“Gently they go, the beautiful, the tender, the kind,” the Admiral said. He was offering a short eulogy to our friend, retired Navy Captain Nori Endo. Yesterday was Nori’s committal ceremony at Arlington National Cemetery. I had never attended a burial on this hallowed ground of our nation, and Nori was a friend. As Rev. Dr. Terry Martin-Minnich said in her brief devotional, “Nori befriended you before anyone friended you.”
We met, some eighty of us, in the Fort Meyer Chapel. It’s a modern structure, with a vaulting wooden ceiling. Open to the sky through clear windows, we can see the blossoming of the trees, each one bearing the promise of new life. “Our Lord had written the promise of the Resurrection, not in books alone,” wrote Martin Luther, but in every leaf in springtime.” Following an earlier impressive memorial service at the Naval Academy Chapel, we are here to witness Nori’s firm belief in that Resurrection.

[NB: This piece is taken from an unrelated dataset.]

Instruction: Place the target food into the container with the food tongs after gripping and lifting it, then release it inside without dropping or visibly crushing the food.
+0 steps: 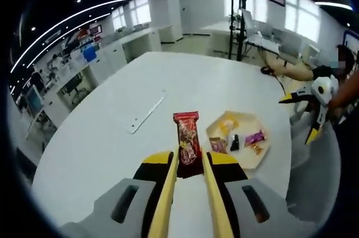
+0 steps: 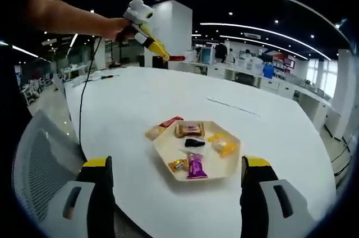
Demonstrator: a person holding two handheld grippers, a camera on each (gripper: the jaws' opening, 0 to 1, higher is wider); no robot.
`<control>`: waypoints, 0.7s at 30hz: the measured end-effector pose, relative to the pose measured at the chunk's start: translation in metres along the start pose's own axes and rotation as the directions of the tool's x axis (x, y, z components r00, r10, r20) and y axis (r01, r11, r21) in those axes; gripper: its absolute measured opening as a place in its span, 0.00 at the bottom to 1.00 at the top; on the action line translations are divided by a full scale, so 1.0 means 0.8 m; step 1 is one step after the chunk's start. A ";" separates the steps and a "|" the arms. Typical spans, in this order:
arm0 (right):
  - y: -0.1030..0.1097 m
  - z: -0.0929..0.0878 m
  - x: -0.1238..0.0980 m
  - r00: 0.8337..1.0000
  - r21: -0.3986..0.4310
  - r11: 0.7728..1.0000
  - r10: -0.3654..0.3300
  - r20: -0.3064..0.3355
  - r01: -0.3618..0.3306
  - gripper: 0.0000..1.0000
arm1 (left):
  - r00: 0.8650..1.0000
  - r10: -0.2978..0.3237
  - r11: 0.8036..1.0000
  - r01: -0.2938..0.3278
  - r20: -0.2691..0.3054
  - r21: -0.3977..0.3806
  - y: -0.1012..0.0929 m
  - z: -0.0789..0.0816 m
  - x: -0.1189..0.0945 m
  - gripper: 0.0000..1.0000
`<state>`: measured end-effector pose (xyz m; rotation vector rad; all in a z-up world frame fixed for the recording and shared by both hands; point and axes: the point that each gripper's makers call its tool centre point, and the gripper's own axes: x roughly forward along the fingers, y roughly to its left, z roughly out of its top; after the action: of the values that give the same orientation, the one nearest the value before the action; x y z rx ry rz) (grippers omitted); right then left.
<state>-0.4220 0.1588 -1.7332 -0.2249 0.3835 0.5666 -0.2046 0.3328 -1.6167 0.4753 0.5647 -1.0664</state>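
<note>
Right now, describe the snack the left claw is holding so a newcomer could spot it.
On the white round table, left of the beige tray of snacks, the left claw grips a long red wrapper. It is the packet outside the tray, longer than the small ones inside.

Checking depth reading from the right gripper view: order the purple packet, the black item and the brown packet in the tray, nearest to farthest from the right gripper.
1. Purple packet, at the tray's near edge.
2. Black item, mid-tray.
3. Brown packet, at the far side.
</note>
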 end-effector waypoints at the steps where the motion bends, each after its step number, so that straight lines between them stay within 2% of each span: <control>1: 0.003 0.000 0.001 1.000 -0.009 1.000 0.003 -0.003 -0.004 0.93 | 1.000 0.001 1.000 -0.001 0.003 0.001 -0.001 0.001 -0.004 0.20; 8: 0.007 -0.003 0.002 1.000 -0.032 0.999 0.015 -0.016 -0.015 0.93 | 1.000 0.003 1.000 -0.003 0.004 0.008 -0.006 -0.001 -0.019 0.19; 11: 0.003 -0.001 0.001 1.000 -0.014 1.000 0.005 -0.006 -0.005 0.93 | 1.000 -0.004 1.000 0.004 0.003 0.009 -0.014 -0.002 -0.019 0.19; 16: 0.014 -0.004 0.004 0.999 -0.077 0.997 0.019 -0.028 -0.021 0.95 | 1.000 -0.008 1.000 0.008 -0.006 0.030 -0.029 -0.001 -0.017 0.19; 21: 0.010 -0.004 0.002 1.000 -0.079 0.997 0.011 -0.024 -0.013 0.95 | 1.000 -0.019 0.999 0.019 -0.007 0.038 -0.040 0.004 -0.016 0.19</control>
<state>-0.4259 0.1649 -1.7379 -0.3055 0.3857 0.5918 -0.2376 0.3264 -1.6090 0.5079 0.5558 -1.0956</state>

The Chapel, though modern in design, proudly shows the flags of America. There are “Don’t Tread on Me” flags—in yellow and in red-and-white stripe versions. There is the Grand Union flag with its English Union Jack and thirteen red-and-white stripes. There is a Pine Tree flag, with the motto: “Appeal to Heaven.” It reminds us of our country’s Christian heritage. From the beginning, Americans appealed to the laws of Nature and of Nature’s God. And for most of us, that appeal rang forth most powerfully from the pulpit.
On the altar is an old wooden cross draped in Easter white. It, too, is a symbol of age for this mostly aged congregation. No, actually, it is a symbol of timelessness. That cross reminds us of Him who is the Alpha and the Omega.

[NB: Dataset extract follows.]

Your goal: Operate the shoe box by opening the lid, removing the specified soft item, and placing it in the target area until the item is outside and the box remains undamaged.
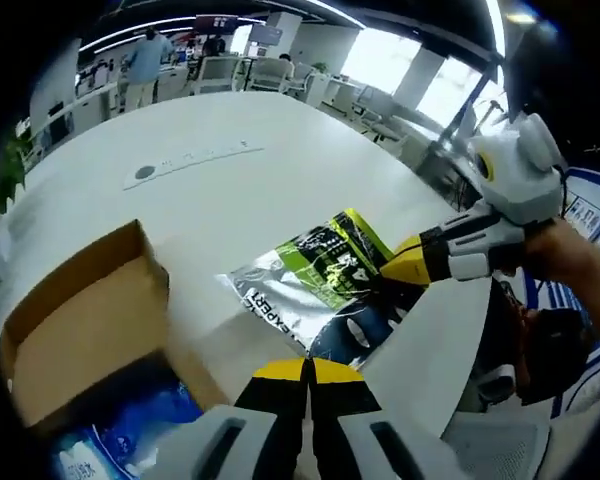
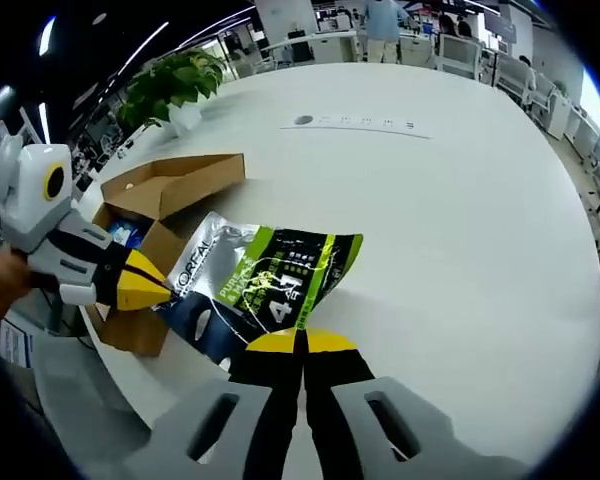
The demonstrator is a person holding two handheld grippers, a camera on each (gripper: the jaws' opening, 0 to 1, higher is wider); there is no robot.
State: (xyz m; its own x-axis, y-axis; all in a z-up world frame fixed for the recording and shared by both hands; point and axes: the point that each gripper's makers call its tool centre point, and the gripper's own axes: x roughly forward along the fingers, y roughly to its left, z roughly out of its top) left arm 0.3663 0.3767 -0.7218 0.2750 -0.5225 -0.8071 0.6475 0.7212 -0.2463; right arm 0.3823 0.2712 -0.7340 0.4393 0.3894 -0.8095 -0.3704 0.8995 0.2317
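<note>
A brown cardboard shoe box [image 1: 90, 320] [image 2: 180, 180] stands open on the white table [image 1: 280, 130], its lid flap raised and blue packets [image 1: 130, 430] inside. Beside it a soft silver, green and dark-blue bag [image 1: 300, 275] [image 2: 270, 275] lies flat on the table, outside the box. My right gripper [image 2: 300, 342] [image 1: 395, 270] is shut on one edge of the bag. My left gripper [image 1: 307, 368] [image 2: 158, 286] is shut, its yellow tips touching the bag's opposite corner next to the box; I cannot tell whether it pinches the bag.
The table's curved edge runs close behind both grippers. A grey cable strip [image 1: 185, 162] [image 2: 355, 123] sits mid-table. A potted plant [image 2: 175, 85] stands beyond the box. Chairs, desks and people [image 1: 145, 60] are far back.
</note>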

Nori’s beloved widow Ruth is escorted to her place of honor in the front pew by a young, crew cut Navy enlisted man. He does his duty with all ceremony and solemnity. Let no one despise your youth, sailor.
Six enlisted men of the Navy Honor Guard heft Nori’s flag-draped casket onto a carriage, where it is wheeled silently to the altar. Nori is saluted by the sailors, and by everyone there, merely by our presence. He was, as they said, “a beloved husband, father, captain, believer.” Nori had endured internship as a boy, along with thousands of his fellow Japanese-Americans, during World War II. But he never expressed bitterness and raced on to his life of achievement and honor. He lived a Christian life, as the speakers said, and seemed at times to be almost an “anachronism in a secular world.”
We are all anachronisms, or should be. The world is telling us to be now people. But God wants us to be forever people.
After the Navy band played “Onward Christian Soldiers,” we return to our cars and follow the horse-drawn Army caisson slowly, deliberately to the gravesite. Down Bradley Drive, then Porter, then Eisenhower, the street names at Arlington this misty spring day are a roll call of America’s military past. We pass the row upon row of tombstones standing in silent serried ranks as if on parade. This is what they have called “the bivouac of the dead.” And amid these warrior stones we see others. “His wife.” “His wife.” There is a lesson here, too, united they are in death as in life.
Under a canopy, the casket rests as the Honor Guard folds the flag Nori served so well. The bright blue triangle displaying only its brilliant stars is passed down the line of sailors and handed with deepest respect to a Navy Captain. He is in full dress uniform. The soft jingling of his medals and sword the only sound heard as he presents this flag to Ruth with the thanks of a grateful nation. Then, the rifle squad fires three rounds—crack-crack-crack. And we hear the strains of Taps on the bugle.
Finally, Rev. Martin-Minnich quotes from John 15:15
I no longer call you servants, because a servant does not know his master’s business. Instead, I have called you friends, for everything that I learned from my Father I have made known to you.
And so we bid farewell to Nori Endo, our friend and His friend.